AIM OF THE TASK =
Make an exact copy of the listing, without images.
### DATA BLOCK ###
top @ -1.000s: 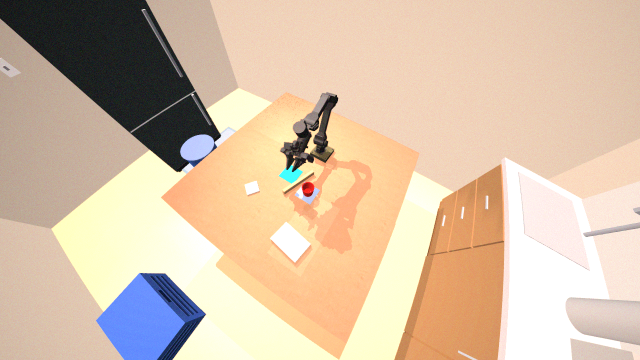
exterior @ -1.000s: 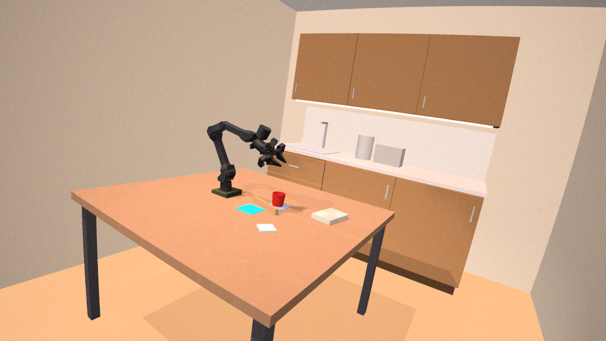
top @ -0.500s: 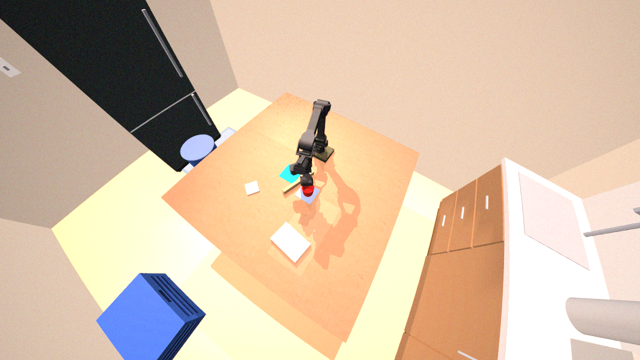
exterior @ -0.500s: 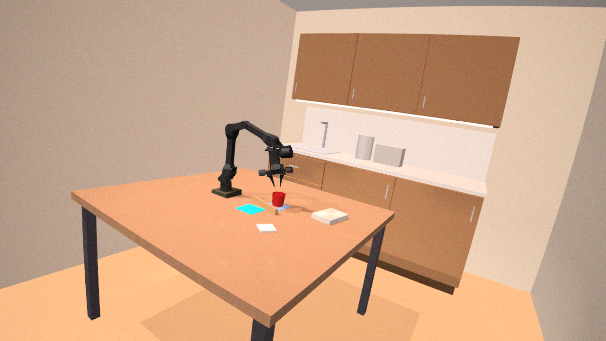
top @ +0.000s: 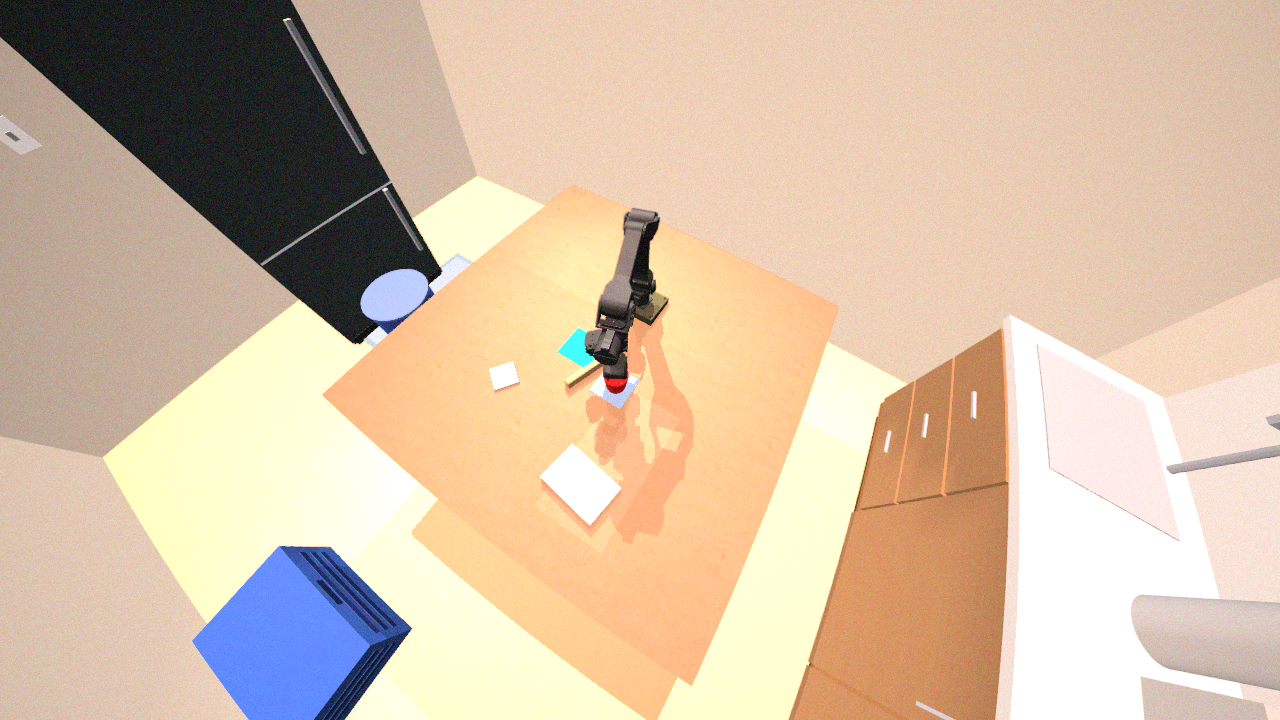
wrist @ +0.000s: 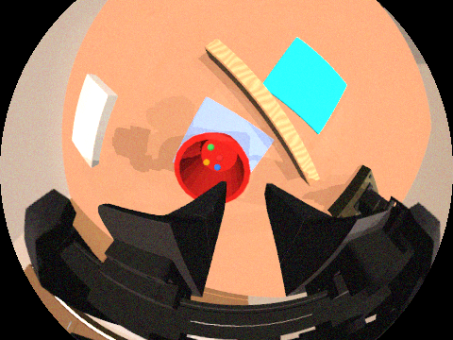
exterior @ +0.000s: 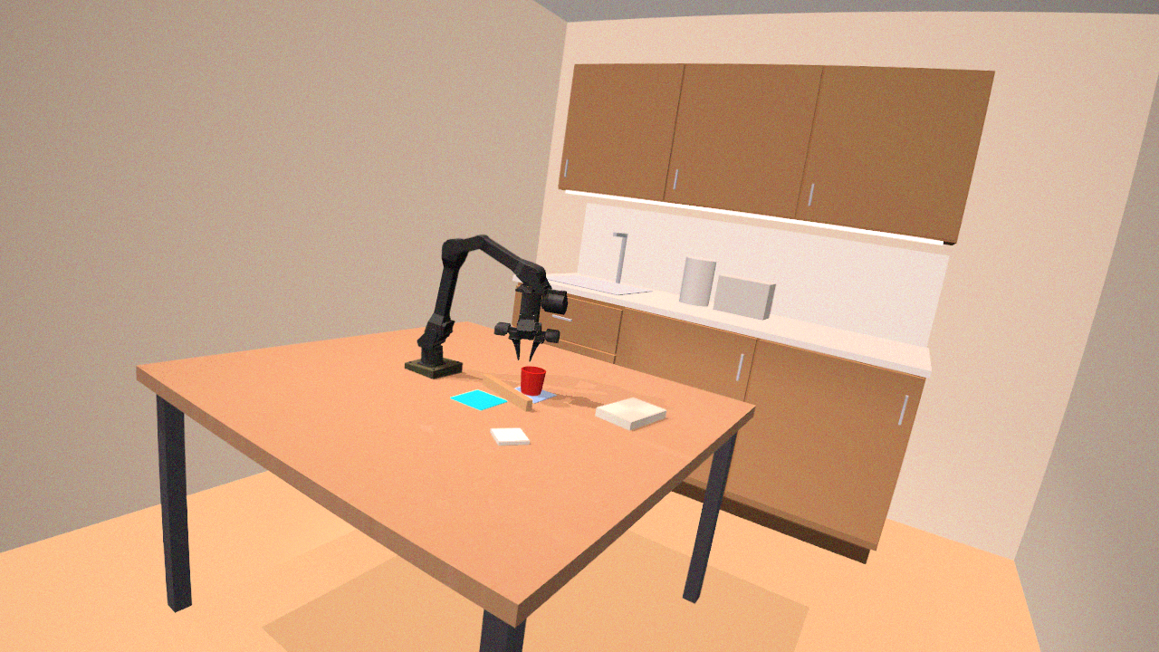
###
RESULT FOR THIS EXERCISE =
top @ -1.000s: 
exterior @ -1.000s: 
top @ -0.500s: 
exterior @ -0.500s: 
top @ +0.000s: 
wrist @ +0.000s: 
exterior @ +0.000s: 

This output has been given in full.